Robust self-supervised monocular visual odometry based on prediction-update pose estimation network

doi:10.1016/j.engappai.2022.105481

Engineering Applications of Artificial Intelligence

Volume 116, November 2022, 105481

https://doi.org/10.1016/j.engappai.2022.105481 Get rights and content

Abstract

Visual odometry aims at estimating the camera pose from video sequence, which is an important part of visual Simultaneous Localization and Mapping (SLAM). In this paper, we propose a novel prediction-update pose estimation network, PU-PoseNet, for self-supervised monocular visual odometry. It allows the network to use the effective information of the previous frame in estimating the current pose. The long-time pose consistency constraint-based motion weighted photometric loss is designed to make the network to pay more attention to the pixels of stationary objects and enhance the time consistency of estimation results. The depth image-based occlusion detection, the depth smoothness loss and auto-Masking are used to construct the depth consistency constraint loss term to reduce the influences of interferences such as occlusion. To further improve the robustness and the accuracy of the proposed method, both the depth consistency constraint and the variational auto-encoder are used for network training. For frame missing cases, a novel frame missing training strategy is used to make our method adapt frame missing cases. Extensive experiments on the KITTI dataset have validated the effectiveness of our proposed method.

Introduction

The autonomous driving vehicle has been one of the research hotspots in the field of artificial intelligence. It needs to determine their position during navigation. The traditional localization methods use Global Positioning System (GPS) or Real-Time Kinematic (RTK) positioning system. Recently, with the rapid development of computer vision technology, more and more researchers began to pay attention to the localization methods based on Visual odometry (VO), which estimates the camera’s position and pose from the video frames. As an important part of visual Simultaneous Localization and Mapping (SLAM) system, VO has been widely used in robot navigation, autonomous driving, augmented reality, etc. Existing VO methods can be divided into two categories: the traditional geometry-based methods and the learning-based methods. The traditional geometry-based VO methods first extract features from adjacent frames, and then match them to estimate the relative pose based on geometric relationships (Campos et al., 2021, Mur-Artal et al., 2015, Mur-Artal and Tardos, 2017). This kind of method has achieved satisfactory results in some practical applications, however it still suffers from the poor balance between computational performance and robustness. In recent years, the deep learning technique has developed rapidly and many methods using frontier deep learning methods, like federated learning, transfer learning, are proposed (Zhang et al., 2021a, Zhang and Li, 2022). With the successful application of deep learning technique in computer vision fields such as object detection, keypoint detection and feature extraction (DeTone et al., 2018, He et al., 2017, Liu et al., 2019, Ren et al., 2017, Sarlin et al., 2020), the learning-based VO methods have attracted more and more researchers’ attention. Compared with the traditional VO methods, the deep learning-based VO methods can learn the prior knowledge from a large number of images, and their performances do not depend on the accuracy of feature detection and image matching. So, the deep learning-based monocular VO methods are worthy of further study.

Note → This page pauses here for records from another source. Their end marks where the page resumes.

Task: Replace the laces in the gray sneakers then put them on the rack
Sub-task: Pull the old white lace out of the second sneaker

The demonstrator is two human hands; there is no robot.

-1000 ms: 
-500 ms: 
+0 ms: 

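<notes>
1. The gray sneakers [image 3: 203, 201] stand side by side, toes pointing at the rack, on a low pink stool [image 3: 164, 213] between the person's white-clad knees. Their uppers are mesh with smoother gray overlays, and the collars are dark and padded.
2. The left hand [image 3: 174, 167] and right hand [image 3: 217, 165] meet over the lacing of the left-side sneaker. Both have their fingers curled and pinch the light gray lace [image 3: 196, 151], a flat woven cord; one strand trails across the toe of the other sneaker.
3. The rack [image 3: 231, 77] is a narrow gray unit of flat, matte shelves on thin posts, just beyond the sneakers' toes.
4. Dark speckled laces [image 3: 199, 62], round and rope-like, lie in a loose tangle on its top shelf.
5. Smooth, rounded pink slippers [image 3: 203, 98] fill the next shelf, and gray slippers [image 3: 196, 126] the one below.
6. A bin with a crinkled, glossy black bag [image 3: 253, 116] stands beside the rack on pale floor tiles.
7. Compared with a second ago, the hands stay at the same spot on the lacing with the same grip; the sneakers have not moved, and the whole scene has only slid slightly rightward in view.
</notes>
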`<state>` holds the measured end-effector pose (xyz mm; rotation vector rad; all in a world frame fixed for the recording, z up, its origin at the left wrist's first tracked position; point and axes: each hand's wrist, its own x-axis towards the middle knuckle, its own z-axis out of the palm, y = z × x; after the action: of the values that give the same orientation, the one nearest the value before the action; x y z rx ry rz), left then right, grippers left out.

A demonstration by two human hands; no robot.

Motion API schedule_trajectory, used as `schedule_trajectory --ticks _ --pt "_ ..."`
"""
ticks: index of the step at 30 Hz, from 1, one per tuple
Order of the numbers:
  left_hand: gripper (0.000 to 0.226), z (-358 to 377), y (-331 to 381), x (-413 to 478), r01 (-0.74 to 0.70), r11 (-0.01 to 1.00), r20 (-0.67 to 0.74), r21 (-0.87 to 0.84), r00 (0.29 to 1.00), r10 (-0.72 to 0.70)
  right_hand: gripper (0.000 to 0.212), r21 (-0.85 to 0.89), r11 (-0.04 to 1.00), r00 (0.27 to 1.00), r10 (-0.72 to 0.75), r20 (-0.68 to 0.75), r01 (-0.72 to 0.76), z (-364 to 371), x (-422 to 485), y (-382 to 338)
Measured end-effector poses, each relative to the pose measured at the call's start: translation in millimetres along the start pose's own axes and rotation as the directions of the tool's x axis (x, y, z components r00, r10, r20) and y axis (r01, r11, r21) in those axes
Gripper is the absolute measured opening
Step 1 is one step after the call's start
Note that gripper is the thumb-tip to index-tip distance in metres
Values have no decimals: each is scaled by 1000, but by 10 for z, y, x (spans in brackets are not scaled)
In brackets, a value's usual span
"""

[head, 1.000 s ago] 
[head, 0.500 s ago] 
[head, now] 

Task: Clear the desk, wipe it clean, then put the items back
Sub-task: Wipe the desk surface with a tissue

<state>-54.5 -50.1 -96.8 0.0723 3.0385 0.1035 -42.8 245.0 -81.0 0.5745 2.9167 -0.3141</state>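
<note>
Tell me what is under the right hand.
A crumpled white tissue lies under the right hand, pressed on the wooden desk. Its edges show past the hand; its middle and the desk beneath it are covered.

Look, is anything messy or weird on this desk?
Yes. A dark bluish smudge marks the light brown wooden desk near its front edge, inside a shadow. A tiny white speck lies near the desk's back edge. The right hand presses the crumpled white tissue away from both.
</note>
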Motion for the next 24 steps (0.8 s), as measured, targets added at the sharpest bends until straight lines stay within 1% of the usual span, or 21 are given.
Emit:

The learning-based VO methods can be divided into the supervised learning-based methods and the self-supervised learning-based methods. The supervised learning-based methods use the real poses as supervised signal to obtain high precision pose estimation results, but the acquisition of real poses requires additional expensive equipment, such as lidar or GPS systems. The self-supervised learning-based VO methods do not require the acquisition of real poses. So, they are more flexible than the supervised learning-based methods. In recent years, many self-supervised learning-based VO methods have been proposed. These methods mainly use the geometric relationship between depth and camera pose to train the networks. However, the performance of these methods is still somewhat poorer than supervised learning-based methods.

Most existing learning-based VO methods have not considered the association between consecutive frames. So the effective information from adjacent frames has not been fully used. In addition, the moving objects make it difficult to describe all motions in the scene with a single Euclidean transformation. Usually, the motions of moving objects are not consistent with the camera trajectories. So, it is unreasonable to treat all pixels equally in network training. Furthermore, most existing methods will fall when facing frame missing cases. To solve the above problems, a robust self-supervised monocular VO method based on prediction-update pose estimation network is proposed.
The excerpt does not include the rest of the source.